Faced with the hegemony of plastic and the dead ends of recycling, humanity still without a solution

He spends his life in Spain between Barcelona – his hometown –, working from home, and Valencia, where the used plastics trading company he created in early 2023, with five partners, under the name of Reciplast, has a simple office. . But, in reality, Alex Moreno March, a Catalan in his forties, is a trader on a planetary scale. Its job is to put in contact public or private companies that collect plastic waste from individuals and industrialists in Oceania, Latin America, Asia and Europe, with the companies that will then transform the residues, on all these continents, in pellets or flakes called to know a new life in the form of garden hoses, shopping bags or water bottles.

“We forge partnerships with those who recover the plastics and then organize the transport, by boat or plane, to recyclers and end users of waste”, explains the young entrepreneur. After six months of existence, Reciplast, whose shareholder is the Spanish recycling company Power Resources, already buys and resells several thousand tonnes of plastic per month, starting with polyethylene terephthalate (PET), used to manufacture bottles. mineral water. The market is booming. Although there are four or five major players in the world present in this trade, a multitude of small structures such as Reciplast are appearing, a sign that the journey of plastics has a bright future ahead of it – even if countries such as China, since 2018, or Indonesia, since 2019, no longer want to receive it from Westerners, so as to no longer be the world destination for recycling.
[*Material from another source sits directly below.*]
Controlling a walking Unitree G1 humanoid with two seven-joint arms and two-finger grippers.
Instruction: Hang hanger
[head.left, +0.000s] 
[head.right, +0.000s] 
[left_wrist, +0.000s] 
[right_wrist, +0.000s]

In 2022, the plastics market was estimated between 416 billion and 551 billion euros depending on the sources, including 43 billion euros in recycling-related activities. In France, the Ecological Transition Agency (Ademe) assesses the market for the collection and preparation of used plastics at 200 million euros, that of regeneration, at 500 million euros. An extraordinary windfall for some, a disaster for others.

A disaster, because in 2021 the World Wide Fund for Nature claimed that the cost of plastic to society, the environment and the economy was “ten times higher” than its cost of production. “Without international efforts to curb production, the cost of plastic will soon be $7.1 trillion [6 520 milliards d’euros] per year, more than the equivalent of the GDP of Germany, Australia and Canada combined”he predicted.